Required work
Treat the line with "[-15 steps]" as the starting point. Write it out and every line after it through the end of the listing below, exactly.

Dataset content
---*---

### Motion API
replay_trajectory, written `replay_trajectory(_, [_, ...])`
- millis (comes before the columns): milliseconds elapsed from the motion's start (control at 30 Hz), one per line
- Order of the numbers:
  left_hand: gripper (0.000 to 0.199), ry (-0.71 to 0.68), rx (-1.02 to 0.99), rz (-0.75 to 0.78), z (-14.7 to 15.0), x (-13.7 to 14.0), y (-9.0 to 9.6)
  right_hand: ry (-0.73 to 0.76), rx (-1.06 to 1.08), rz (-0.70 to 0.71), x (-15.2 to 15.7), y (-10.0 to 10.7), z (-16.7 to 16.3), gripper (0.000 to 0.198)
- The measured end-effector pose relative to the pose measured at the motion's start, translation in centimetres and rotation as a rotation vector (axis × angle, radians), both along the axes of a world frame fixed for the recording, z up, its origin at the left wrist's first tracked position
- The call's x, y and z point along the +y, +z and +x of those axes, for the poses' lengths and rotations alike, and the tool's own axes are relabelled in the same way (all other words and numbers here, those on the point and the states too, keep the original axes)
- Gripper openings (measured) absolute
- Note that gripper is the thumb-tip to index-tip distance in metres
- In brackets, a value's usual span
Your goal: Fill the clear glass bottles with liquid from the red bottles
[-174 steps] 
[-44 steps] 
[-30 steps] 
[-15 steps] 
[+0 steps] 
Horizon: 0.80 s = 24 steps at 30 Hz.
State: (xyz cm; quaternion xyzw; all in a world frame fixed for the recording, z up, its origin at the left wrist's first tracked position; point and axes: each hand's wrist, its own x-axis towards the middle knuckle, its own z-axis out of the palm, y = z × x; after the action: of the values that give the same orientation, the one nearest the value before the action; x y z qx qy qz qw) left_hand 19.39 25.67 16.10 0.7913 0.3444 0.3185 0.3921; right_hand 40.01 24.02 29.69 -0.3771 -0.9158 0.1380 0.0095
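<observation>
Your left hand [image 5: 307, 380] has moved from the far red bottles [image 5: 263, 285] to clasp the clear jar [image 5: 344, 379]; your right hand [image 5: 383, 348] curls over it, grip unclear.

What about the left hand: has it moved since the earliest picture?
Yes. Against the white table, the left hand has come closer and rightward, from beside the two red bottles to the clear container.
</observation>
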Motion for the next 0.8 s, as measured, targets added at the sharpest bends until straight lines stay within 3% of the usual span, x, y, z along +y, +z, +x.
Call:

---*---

Your solution
[-15 steps] 
[+0 steps] 
Horizon: 0.80 s = 24 steps at 30 Hz.
State: (xyz cm; quaternion xyzw; all in a world frame fixed for the recording, z up, its origin at the left wrist's first tracked position; point and axes: each hand's wrist, its own x-axis towards the middle knuckle, its own z-axis out of the palm, y = z × x; after the action: of the values that give the same orientation, the one nearest the value before the action; x y z qx qy qz qw) left_hand 19.39 25.67 16.10 0.7913 0.3444 0.3185 0.3921; right_hand 40.01 24.02 29.69 -0.3771 -0.9158 0.1380 0.0095
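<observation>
Your left hand [image 5: 307, 380] has moved from the far red bottles [image 5: 263, 285] to clasp the clear jar [image 5: 344, 379]; your right hand [image 5: 383, 348] curls over it, grip unclear.

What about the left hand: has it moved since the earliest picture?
Yes. Against the white table, the left hand has come closer and rightward, from beside the two red bottles to the clear container.
</observation>
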Motion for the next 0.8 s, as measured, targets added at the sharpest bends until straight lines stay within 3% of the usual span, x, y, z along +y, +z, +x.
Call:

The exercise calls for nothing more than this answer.